-- Opening Marker --
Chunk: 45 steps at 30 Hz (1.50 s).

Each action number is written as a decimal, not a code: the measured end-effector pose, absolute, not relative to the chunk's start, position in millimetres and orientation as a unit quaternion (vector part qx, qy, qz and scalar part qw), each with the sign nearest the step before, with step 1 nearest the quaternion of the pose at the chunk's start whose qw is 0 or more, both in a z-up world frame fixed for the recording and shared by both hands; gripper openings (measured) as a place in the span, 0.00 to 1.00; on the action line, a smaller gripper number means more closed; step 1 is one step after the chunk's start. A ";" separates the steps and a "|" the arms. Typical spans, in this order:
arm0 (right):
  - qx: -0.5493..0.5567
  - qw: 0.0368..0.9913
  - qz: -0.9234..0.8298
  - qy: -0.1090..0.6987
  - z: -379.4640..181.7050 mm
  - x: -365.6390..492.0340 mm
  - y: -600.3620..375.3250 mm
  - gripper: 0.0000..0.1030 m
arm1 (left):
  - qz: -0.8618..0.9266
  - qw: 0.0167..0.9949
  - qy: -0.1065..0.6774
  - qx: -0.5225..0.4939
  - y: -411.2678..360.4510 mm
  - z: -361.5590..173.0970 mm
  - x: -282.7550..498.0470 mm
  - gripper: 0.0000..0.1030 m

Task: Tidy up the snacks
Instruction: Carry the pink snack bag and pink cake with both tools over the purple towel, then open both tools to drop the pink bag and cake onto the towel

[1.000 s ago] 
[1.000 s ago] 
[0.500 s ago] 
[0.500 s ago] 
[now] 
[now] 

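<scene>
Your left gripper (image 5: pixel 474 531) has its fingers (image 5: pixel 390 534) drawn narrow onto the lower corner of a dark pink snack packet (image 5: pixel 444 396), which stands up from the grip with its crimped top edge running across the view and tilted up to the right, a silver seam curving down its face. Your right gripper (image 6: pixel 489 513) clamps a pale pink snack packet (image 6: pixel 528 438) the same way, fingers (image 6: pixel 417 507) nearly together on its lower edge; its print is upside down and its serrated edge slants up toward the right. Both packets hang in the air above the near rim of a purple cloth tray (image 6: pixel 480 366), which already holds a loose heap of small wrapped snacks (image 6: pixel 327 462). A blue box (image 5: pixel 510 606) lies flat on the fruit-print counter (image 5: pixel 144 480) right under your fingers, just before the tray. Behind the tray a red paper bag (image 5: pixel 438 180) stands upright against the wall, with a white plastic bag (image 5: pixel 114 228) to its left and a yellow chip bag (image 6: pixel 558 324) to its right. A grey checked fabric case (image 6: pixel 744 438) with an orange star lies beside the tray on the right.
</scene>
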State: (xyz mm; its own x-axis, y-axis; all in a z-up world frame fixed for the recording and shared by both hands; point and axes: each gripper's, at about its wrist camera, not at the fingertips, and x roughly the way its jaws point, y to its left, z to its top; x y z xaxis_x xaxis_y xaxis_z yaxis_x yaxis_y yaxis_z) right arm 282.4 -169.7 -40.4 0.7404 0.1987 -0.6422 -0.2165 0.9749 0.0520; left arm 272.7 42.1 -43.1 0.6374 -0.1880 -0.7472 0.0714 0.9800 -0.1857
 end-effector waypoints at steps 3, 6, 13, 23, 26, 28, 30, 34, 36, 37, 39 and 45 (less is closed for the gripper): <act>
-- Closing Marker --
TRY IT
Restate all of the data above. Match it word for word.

OUTPUT BELOW
Chunk: 45 steps at 30 Hz (1.50 s).

Each action number is written as a decimal, not a code: the measured end-effector pose, absolute, not relative to the chunk's start, position in millimetres and orientation as a unit quaternion (vector part qx, qy, qz and scalar part qw), each with the sign nearest the step before, with step 1 nearest the quaternion of the pose at the chunk's start whose qw is 0 or more, both in a z-up world frame fixed for the recording and shared by both hands; gripper openings (measured) as a place in the span, 0.00 to 1.00; on the action line, a smaller gripper number means more closed; step 1 is one step after the chunk's start. A ";" separates the steps and a "|" the arms. Typical spans, in this order:
arm0 (right):
  - qx: -0.5493..0.5567
  - qw: 0.0368..0.9913
  - qz: -0.9234..0.8298
  - qy: -0.1090..0.6987
  - z: -379.4640..181.7050 mm
  - x: -365.6390..492.0340 mm
  - y: -600.3620..375.3250 mm
  - gripper: 0.0000..0.1030 m
arm1 (left):
  - qz: -0.8618..0.9266
  - qw: 0.0167..0.9949
  - qy: -0.1065..0.6774
  - qx: -0.5225..0.4939
  - y: -411.2678..360.4510 mm
  - z: -361.5590..173.0970 mm
  - x: -282.7550..498.0470 mm
  - gripper: 0.0000..0.1030 m

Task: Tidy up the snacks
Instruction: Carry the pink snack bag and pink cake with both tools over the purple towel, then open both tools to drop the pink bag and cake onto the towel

[1.000 s ago] 
[1.000 s ago] 
[0.500 s ago] 
[0.500 s ago] 
[now] 
[now] 

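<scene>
Your left gripper (image 5: pixel 474 531) has its fingers (image 5: pixel 390 534) drawn narrow onto the lower corner of a dark pink snack packet (image 5: pixel 444 396), which stands up from the grip with its crimped top edge running across the view and tilted up to the right, a silver seam curving down its face. Your right gripper (image 6: pixel 489 513) clamps a pale pink snack packet (image 6: pixel 528 438) the same way, fingers (image 6: pixel 417 507) nearly together on its lower edge; its print is upside down and its serrated edge slants up toward the right. Both packets hang in the air above the near rim of a purple cloth tray (image 6: pixel 480 366), which already holds a loose heap of small wrapped snacks (image 6: pixel 327 462). A blue box (image 5: pixel 510 606) lies flat on the fruit-print counter (image 5: pixel 144 480) right under your fingers, just before the tray. Behind the tray a red paper bag (image 5: pixel 438 180) stands upright against the wall, with a white plastic bag (image 5: pixel 114 228) to its left and a yellow chip bag (image 6: pixel 558 324) to its right. A grey checked fabric case (image 6: pixel 744 438) with an orange star lies beside the tray on the right.
</scene>
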State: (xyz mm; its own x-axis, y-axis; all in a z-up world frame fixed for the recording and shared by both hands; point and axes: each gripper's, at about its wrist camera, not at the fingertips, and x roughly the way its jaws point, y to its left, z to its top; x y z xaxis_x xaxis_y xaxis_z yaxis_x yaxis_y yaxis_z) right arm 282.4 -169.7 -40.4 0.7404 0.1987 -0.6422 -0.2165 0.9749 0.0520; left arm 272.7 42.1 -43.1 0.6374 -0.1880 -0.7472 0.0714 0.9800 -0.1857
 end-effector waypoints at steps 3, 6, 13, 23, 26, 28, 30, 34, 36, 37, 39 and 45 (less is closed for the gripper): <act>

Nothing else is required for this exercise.